Monday afternoon, I caught the train to Tacoma, which was closer to the south end of the island, where Jeff lived. (He had his daughters, so he did not head down to visit that weekend, or we might have driven back together). I remember, oddly, what I was reading: Alain de Botton’s How Proust Can Change Your Life (the mass-market philosopher’s guide to navigating everyday dilemmas, with tips from the immortal French novelist). More high-toned blather for liberal-arts grads. I can’t say I even read much of the damn thing, and I don’t recall that we ever interviewed de Botton, but I do vividly remember the scenery on Amtrak’s Coast Starlight, which takes you through some of the most ruggedly beautiful landscapes in the Pacific Northwest: deep forest valleys and long stretches of otherwise inaccessible shoreline; and in the distance, remote and majestic snow-capped mountains, including Mount Saint Helens. I sat in an observation car, book on my lap, jaw dropping.
Of course the best sight of all was Jeff’s eager face at the Tacoma train station, his big toothy smile and hand raised in greeting as my face floated past in the window, my hand pressed in response against the glass. He ran beside the train until he caught up with me in the window and his hand met mine (“palm to palm is holy palmer’s kiss”). And then a big swooping hug that lifted me off my feet, which didn’t happen often because I am so tall. But he was taller.
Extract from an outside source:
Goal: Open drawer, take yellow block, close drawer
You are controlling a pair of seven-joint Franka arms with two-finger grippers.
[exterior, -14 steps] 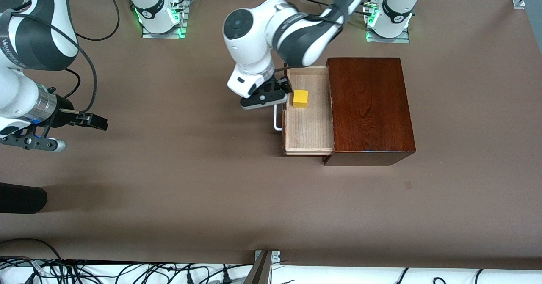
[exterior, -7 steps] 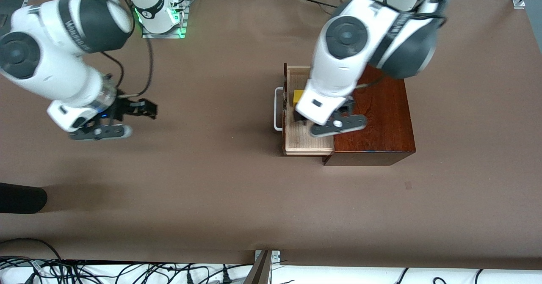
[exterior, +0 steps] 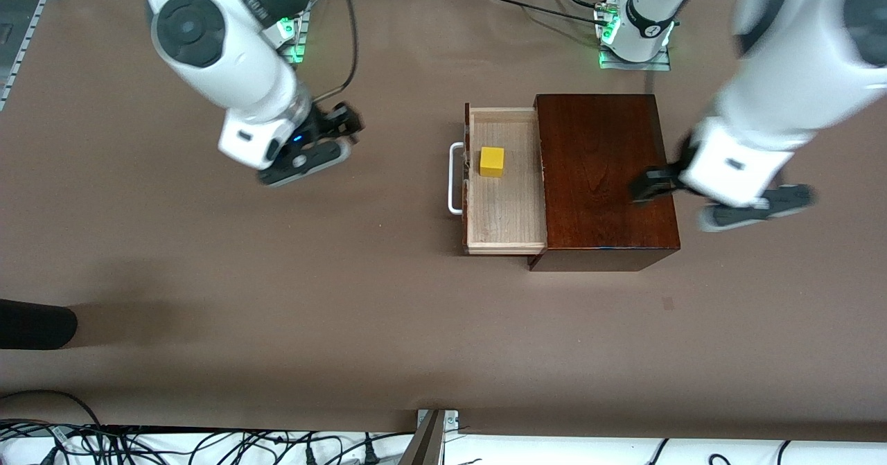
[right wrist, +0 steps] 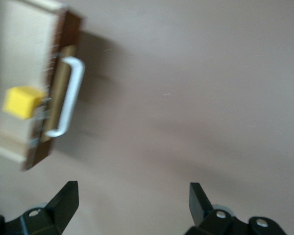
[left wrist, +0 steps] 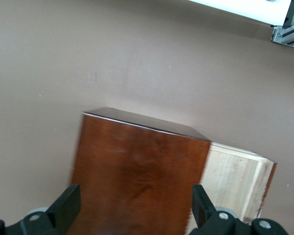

On the ferry ride to Vashon, we were strangely tongue-tied, exchanging the sparest of pleasantries, but holding hands tightly. As if for dear life.
Houses on the island
Vashon, as I saw on the drive to his house, was indeed a wild place, especially by comparison with what I would come to know of Seattle as a metropolis. I caught glimpses of a sandy pebble-gray beach, dense stands of deciduous and evergreen trees, the occasional shingled house or scudding sailboat. The geography reminded me a lot of Shelter Island, not far from my parents’ summer place in Montauk on Long Island, though the architecture was far less ostentatious.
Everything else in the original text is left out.